» Dataset content:

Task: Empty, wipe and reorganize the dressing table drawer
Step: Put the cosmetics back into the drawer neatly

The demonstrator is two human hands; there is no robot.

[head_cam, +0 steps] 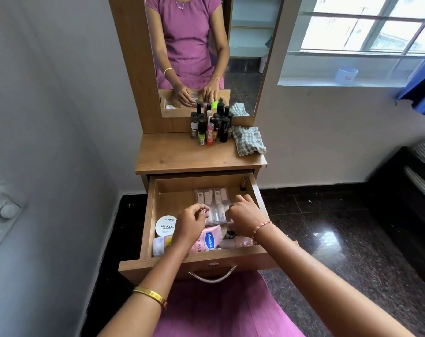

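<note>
Fingers of both hands curl over clear case [212,205] in drawer [150,215], grip unclear.

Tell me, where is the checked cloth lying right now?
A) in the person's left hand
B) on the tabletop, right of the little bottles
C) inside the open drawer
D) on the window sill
B: the checked cloth lies crumpled on the tabletop, just right of the cluster of bottles, by the mirror.
</note>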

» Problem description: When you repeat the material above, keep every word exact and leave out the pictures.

» Reply:
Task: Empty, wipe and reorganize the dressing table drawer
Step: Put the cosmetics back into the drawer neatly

The demonstrator is two human hands; there is no robot.

[head_cam, +0 steps] 

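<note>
Fingers of both hands curl over clear case [212,205] in drawer [150,215], grip unclear.

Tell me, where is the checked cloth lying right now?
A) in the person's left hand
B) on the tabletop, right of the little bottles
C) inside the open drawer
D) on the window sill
B: the checked cloth lies crumpled on the tabletop, just right of the cluster of bottles, by the mirror.
</note>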

Work on this exercise is now complete.